Supernatural: "Unforgiven"

I'm sure we're all happy to see Sam get his soul back. Fun as Sam-less was, Supernatural just isn't the same without Jared Padalecki doing that soppy, orphan puppy dog thing the ladies seem to love so much. More importantly, an ensouled Sam gives us a couple new plot threads to follow up on. There's the ever present danger that Sam will break through the wall in his head and remember all the awful stuff that Lucifer did to him back in Hell; the show has been so effective at setting this one up that it didn't really occur to me until tonight that Sam will have to remember what happened to him at some point. It wouldn't be good drama, otherwise. (The reason the gun we see in act one has to go off in act two is because otherwise, why is there a gun in act one? And if Sam isn't going to have to deal with what really happened to him at some point, why make such a big deal out of it?) And yet part of me fully believes that if and when this happens, it will break Sam's mind permanently. That's always been one of my favorite aspects of Supernatural. While the threats may not be as epic as they should be, the show has always been very good at convincing you that the Winchesters are almost certainly doomed.

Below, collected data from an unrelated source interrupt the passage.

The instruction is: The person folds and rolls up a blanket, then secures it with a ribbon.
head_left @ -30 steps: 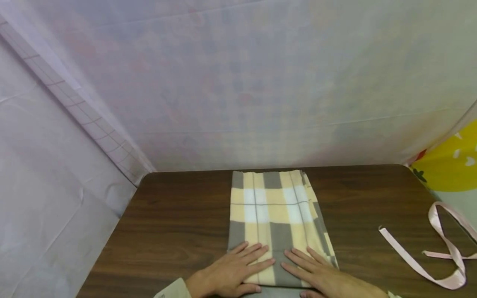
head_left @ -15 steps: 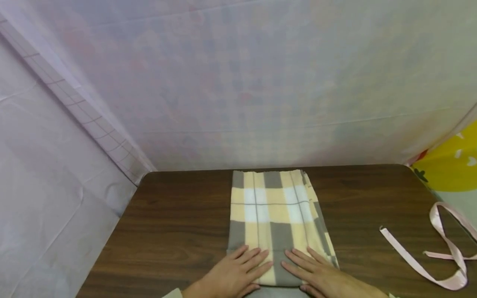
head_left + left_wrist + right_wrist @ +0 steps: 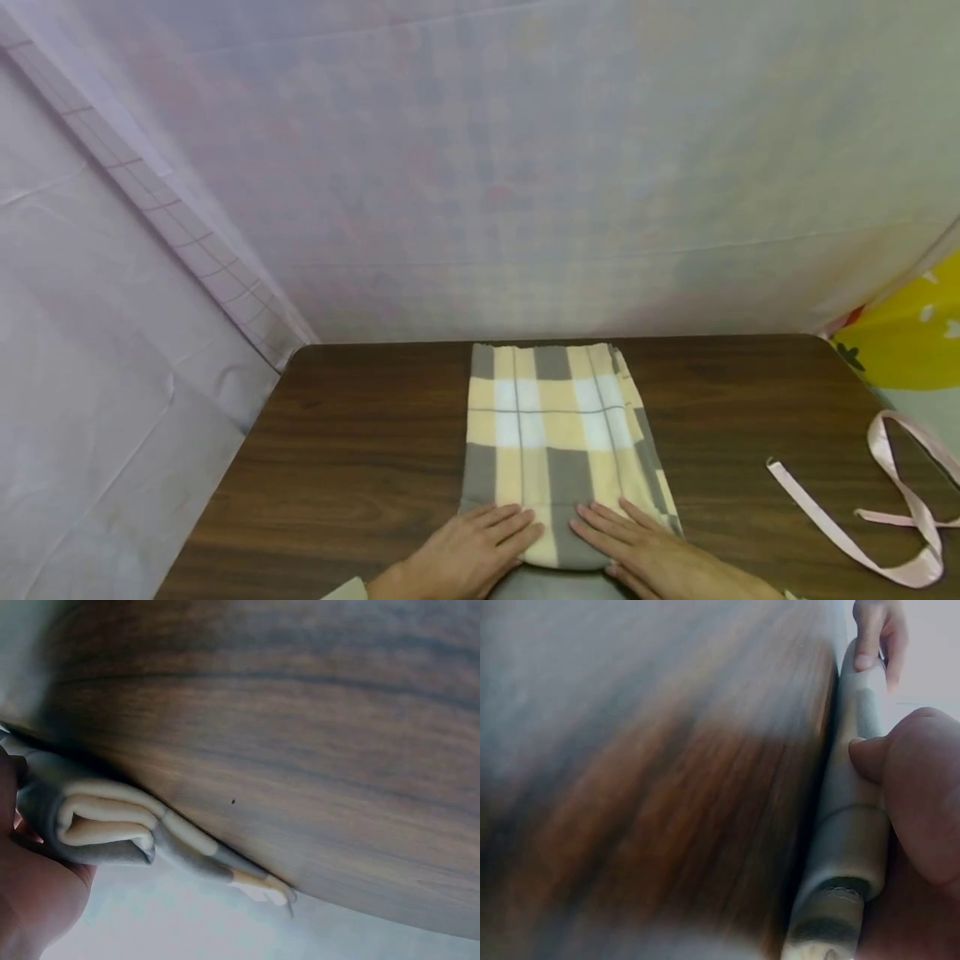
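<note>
A folded blanket [image 3: 555,429] in cream, grey and white checks lies lengthwise on the brown table, from the far edge to the near one. My left hand [image 3: 476,550] rests flat on its near end at the left, fingers straight. Opposite it, my right hand [image 3: 652,554] presses the near right part with straight fingers spread. Several thick layers show at the folded side of the blanket [image 3: 112,799] in the left wrist view. In the right wrist view, both thumbs touch the rounded near edge of the blanket [image 3: 851,832]; the head view hides them.
A pink ribbon [image 3: 825,517] lies in loops on the table's right side. The dark wood table [image 3: 337,467] has pale sheeting [image 3: 480,208] hanging behind it and more along the left. A yellow patterned cloth [image 3: 907,333] hangs at the right.
Both hands stay on the blanket's near end. My left fingers have drawn back slightly and closer together, its thumb passing out of sight. The blanket's near edge sits slightly farther forward.
</note>
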The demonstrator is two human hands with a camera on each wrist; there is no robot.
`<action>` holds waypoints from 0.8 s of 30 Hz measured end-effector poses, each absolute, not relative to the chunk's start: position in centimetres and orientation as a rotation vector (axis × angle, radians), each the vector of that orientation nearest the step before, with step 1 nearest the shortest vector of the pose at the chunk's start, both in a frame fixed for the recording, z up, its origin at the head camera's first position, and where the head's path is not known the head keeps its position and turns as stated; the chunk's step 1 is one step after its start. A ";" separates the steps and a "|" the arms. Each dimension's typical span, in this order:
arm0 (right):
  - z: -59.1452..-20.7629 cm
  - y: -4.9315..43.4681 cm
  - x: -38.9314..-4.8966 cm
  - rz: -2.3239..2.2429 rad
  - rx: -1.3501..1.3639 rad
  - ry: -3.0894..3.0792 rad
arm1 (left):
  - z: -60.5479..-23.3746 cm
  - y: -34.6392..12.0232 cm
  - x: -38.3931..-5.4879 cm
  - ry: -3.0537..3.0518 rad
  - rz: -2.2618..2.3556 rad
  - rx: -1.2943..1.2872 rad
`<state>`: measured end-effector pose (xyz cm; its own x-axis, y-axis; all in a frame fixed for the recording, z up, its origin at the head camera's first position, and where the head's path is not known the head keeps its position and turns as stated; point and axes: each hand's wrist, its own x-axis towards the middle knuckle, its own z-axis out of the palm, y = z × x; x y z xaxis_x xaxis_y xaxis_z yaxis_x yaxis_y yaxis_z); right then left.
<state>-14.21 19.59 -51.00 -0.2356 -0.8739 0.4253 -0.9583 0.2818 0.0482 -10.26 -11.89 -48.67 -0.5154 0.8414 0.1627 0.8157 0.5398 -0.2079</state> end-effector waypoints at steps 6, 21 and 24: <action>-51.3 19.5 -14.1 0.319 1.634 -2.168 | -48.7 -12.0 -10.3 -2.526 0.100 -1.394; -46.2 19.8 -13.5 1.007 1.795 -2.623 | -44.6 -12.9 -11.7 -2.959 -0.840 -1.632; -45.5 19.7 -14.6 0.945 1.739 -2.659 | -44.0 -12.9 -13.0 -3.054 -0.983 -1.560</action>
<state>-14.57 19.70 -45.53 -0.4385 -0.8846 0.1585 -0.7862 0.2922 -0.5445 -12.98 -12.85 -44.03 -0.5451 0.8293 -0.1234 0.6016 0.4894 0.6313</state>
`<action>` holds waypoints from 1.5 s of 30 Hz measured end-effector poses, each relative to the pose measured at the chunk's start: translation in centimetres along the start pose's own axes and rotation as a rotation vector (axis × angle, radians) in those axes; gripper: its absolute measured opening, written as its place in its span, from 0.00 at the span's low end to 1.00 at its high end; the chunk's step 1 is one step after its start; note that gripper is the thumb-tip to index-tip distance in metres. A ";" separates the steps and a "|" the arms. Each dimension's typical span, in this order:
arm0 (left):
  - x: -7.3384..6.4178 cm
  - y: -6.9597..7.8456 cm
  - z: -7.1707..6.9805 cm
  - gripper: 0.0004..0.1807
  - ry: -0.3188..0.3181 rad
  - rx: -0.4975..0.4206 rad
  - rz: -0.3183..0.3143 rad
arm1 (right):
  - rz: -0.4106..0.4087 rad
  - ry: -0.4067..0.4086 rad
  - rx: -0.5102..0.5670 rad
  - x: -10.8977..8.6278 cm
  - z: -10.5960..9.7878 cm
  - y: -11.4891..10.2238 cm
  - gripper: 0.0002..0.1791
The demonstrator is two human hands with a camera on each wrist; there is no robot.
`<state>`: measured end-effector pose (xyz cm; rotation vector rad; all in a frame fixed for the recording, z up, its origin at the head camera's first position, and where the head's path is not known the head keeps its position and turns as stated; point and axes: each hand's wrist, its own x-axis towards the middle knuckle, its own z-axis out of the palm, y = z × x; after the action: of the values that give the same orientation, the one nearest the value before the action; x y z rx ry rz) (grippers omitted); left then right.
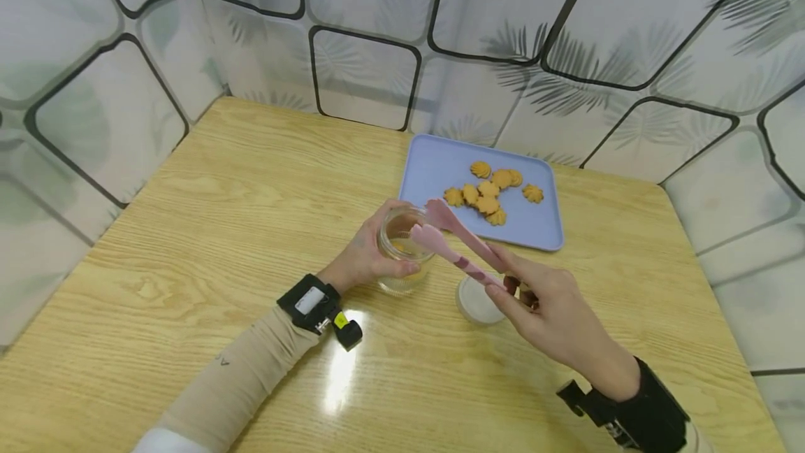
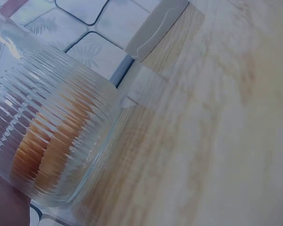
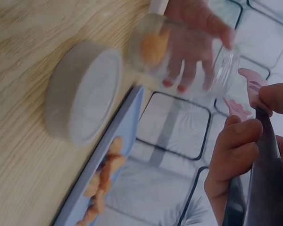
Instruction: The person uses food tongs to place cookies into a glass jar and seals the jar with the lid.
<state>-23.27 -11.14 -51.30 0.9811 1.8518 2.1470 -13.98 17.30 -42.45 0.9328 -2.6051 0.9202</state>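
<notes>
My left hand (image 1: 365, 255) grips a clear ribbed glass jar (image 1: 397, 284) upright on the table, with fingers and thumb around its upper part. Through the glass in the left wrist view, cookies (image 2: 56, 155) lie at the jar's bottom. A pair of pink tongs (image 1: 468, 237) is in my right hand (image 1: 560, 306), held between thumb and fingers. Their scalloped tips stand apart at the right side of the jar's open mouth, with nothing between them. Dark handles show on the tongs (image 3: 266, 181) in the right wrist view.
Behind the tongs lies a light blue tray (image 1: 428, 152) bearing several golden cookies (image 1: 488, 189). A round white lid (image 1: 479, 301) sits on the wooden table (image 1: 264, 180), right of the jar and partly below my right hand. Patterned curtains (image 1: 371, 75) border the table.
</notes>
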 end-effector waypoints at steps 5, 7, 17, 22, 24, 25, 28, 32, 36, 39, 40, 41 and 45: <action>0.0 0.0 0.0 0.43 0.005 -0.010 0.022 | 0.019 0.092 -0.076 -0.2 -0.6 2.6 0.31; -0.1 0.1 -0.1 0.44 0.007 -0.018 0.021 | 0.040 0.123 -0.124 -0.2 -0.8 3.9 0.30; -0.3 -0.2 -0.6 0.44 0.010 -0.001 0.017 | 0.241 0.021 -0.320 0.4 0.0 8.3 0.29; -0.4 -0.2 -0.3 0.44 0.004 -0.007 0.020 | 0.308 -0.027 -0.347 0.5 0.3 9.5 0.31; -0.3 -0.2 -0.2 0.43 0.004 -0.008 0.016 | 0.319 -0.044 -0.351 0.6 0.2 9.7 0.31; -0.3 -0.2 -0.2 0.43 0.004 -0.008 0.014 | 0.323 -0.051 -0.354 0.6 0.2 9.7 0.31; -0.2 -0.2 -0.1 0.43 0.004 -0.004 0.015 | 0.329 -0.063 -0.357 0.9 0.1 9.8 0.31; 0.0 -0.2 0.0 0.43 -0.001 -0.006 0.026 | 0.347 -0.059 -0.370 1.2 0.0 9.8 0.31; 0.1 -0.1 0.1 0.42 -0.005 -0.010 0.031 | 0.376 -0.069 -0.385 1.3 -0.3 9.9 0.32; 0.2 -0.1 0.1 0.43 -0.005 -0.020 0.030 | 0.396 -0.092 -0.381 1.3 -0.4 9.8 0.33; 0.2 -0.1 0.1 0.43 -0.005 -0.022 0.028 | 0.402 -0.099 -0.379 1.3 -0.4 9.8 0.33; 0.2 -0.2 0.1 0.43 -0.006 -0.021 0.028 | 0.407 -0.104 -0.377 1.3 -0.4 9.9 0.33; 0.2 -0.2 0.1 0.44 -0.007 -0.014 0.032 | 0.411 -0.108 -0.372 1.2 -0.3 9.9 0.32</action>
<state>-23.44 -10.92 -51.43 1.0204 1.8277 2.1683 -21.21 22.85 -46.54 0.3678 -2.9765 0.4378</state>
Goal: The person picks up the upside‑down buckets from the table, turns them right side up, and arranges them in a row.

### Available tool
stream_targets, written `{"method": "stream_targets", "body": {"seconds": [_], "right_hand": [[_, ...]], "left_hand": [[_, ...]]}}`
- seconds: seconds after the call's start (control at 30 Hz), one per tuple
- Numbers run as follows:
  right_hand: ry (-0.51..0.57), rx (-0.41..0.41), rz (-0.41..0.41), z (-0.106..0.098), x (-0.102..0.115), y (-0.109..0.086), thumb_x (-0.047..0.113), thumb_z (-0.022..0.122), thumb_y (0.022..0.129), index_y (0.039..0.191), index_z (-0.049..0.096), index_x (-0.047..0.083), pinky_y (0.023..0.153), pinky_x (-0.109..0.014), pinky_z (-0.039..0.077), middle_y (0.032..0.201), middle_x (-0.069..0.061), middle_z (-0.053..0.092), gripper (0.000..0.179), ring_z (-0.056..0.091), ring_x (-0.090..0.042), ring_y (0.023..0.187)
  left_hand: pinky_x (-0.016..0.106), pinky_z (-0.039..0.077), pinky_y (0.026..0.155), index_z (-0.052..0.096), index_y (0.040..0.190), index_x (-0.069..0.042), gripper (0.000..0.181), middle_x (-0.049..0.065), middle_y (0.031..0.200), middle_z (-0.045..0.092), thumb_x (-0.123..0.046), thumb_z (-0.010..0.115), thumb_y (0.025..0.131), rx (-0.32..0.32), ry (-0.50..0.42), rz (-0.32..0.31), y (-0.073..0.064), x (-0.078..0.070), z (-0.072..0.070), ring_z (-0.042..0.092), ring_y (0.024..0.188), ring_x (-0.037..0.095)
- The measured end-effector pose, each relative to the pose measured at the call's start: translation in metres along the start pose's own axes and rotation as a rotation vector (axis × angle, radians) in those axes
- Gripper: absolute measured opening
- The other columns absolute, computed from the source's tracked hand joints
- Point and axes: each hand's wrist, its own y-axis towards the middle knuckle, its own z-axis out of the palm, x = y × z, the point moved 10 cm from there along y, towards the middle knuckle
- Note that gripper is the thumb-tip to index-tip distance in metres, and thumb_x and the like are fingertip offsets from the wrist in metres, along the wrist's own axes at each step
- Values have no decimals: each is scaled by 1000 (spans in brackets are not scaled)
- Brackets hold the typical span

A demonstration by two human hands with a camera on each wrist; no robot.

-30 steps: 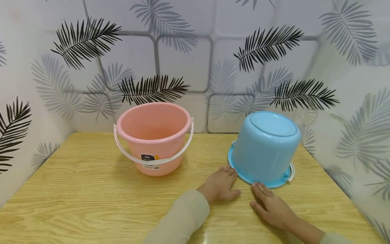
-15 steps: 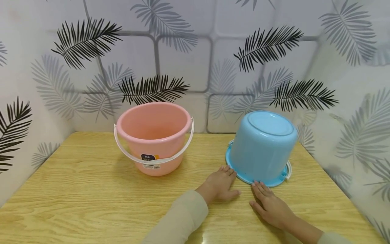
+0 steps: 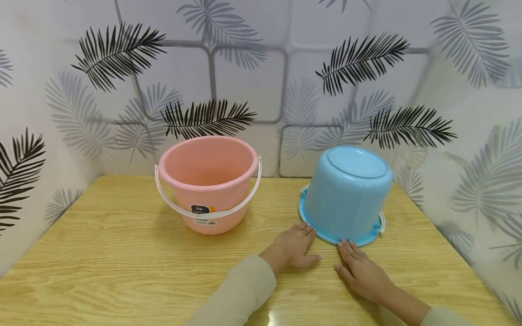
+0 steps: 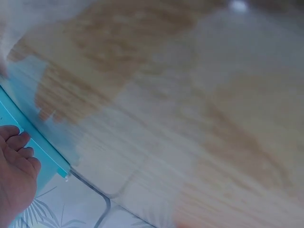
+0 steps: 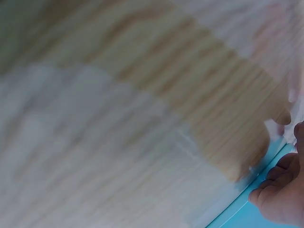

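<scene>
A light blue bucket [image 3: 346, 199] stands upside down on the right side of the wooden table, its base up and its rim on the tabletop. Its white handle [image 3: 382, 222] shows at the right of the rim. My left hand [image 3: 294, 246] lies palm down, fingertips at the near left of the rim. Fingers extended, my right hand [image 3: 363, 274] touches the front of the rim [image 3: 326, 236]. In the left wrist view the left hand [image 4: 16, 175] overlaps the bucket's blue edge [image 4: 35, 137]. The right wrist view has the right hand [image 5: 280, 190] against the blue rim.
A pink bucket [image 3: 212, 203] stands upright left of centre, its white handle [image 3: 228, 213] hanging across the front over a label. Behind the wooden table [image 3: 102, 262] rises a wall [image 3: 244, 72] with leaf-patterned covering.
The blue bucket has slid left and slightly back, with its handle turning along. Both hands stay nearly in place at its rim. The pink bucket has not moved.
</scene>
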Motion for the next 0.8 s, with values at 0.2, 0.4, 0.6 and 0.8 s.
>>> {"method": "stream_targets", "body": {"seconds": [0.2,0.4,0.6,0.8], "right_hand": [[19,16,15,0,-1,1,28,51,95,132,41,-14,103,-57,33,139,-31,38,56,34,-47,130],[37,30,29,2,-1,2,28,48,96,132,40,-15,104,-57,32,139,-32,37,56,32,-48,131],[47,27,42,0,0,4,28,48,97,131,40,-16,100,-58,35,138,-33,37,56,32,-50,130],[55,18,38,-4,1,5,27,48,97,130,40,-17,99,-59,36,138,-34,37,56,32,-51,128]], "left_hand": [[27,18,117,34,144,-11,70,4,150,33,-58,37,92,-17,12,8,-3,-1,-1,23,142,18],[28,19,117,34,143,-10,70,5,150,34,-58,37,93,-26,0,19,-6,-2,-2,24,142,19],[28,21,116,36,143,-10,70,5,149,36,-58,36,93,-35,11,37,-10,-3,-2,26,141,20],[28,22,116,36,142,-10,69,4,148,36,-58,35,93,-30,17,49,-14,-4,-2,27,141,19]]}}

The other potential plot thread is one we spent most of "Unforgiven" dealing with, and while the set-up wasn't bad, the results were less than spectacular. Sam was Sam-less for over a year, which means there's a whole mess of bad news he could've gotten tangled up in before he found his happy place again. Sam being Sam, he now feels responsible for all the carnage his soul-less self caused, and he's determined to set everything to rights because, well, he's kind of an idiot. Oh sure, he's a good man, and it's heroic and noble and so forth, but it's not like he spent the last year-and-a-half pleasure-cruising around the world while his substitute kicked up the dickens. Sam was literally in Hell while he was away, and he went there to save the entire world. The idea that he owes anybody anything is, well, ridiculous. And the idea that he can fix whatever Sam-less broke is just as foolish.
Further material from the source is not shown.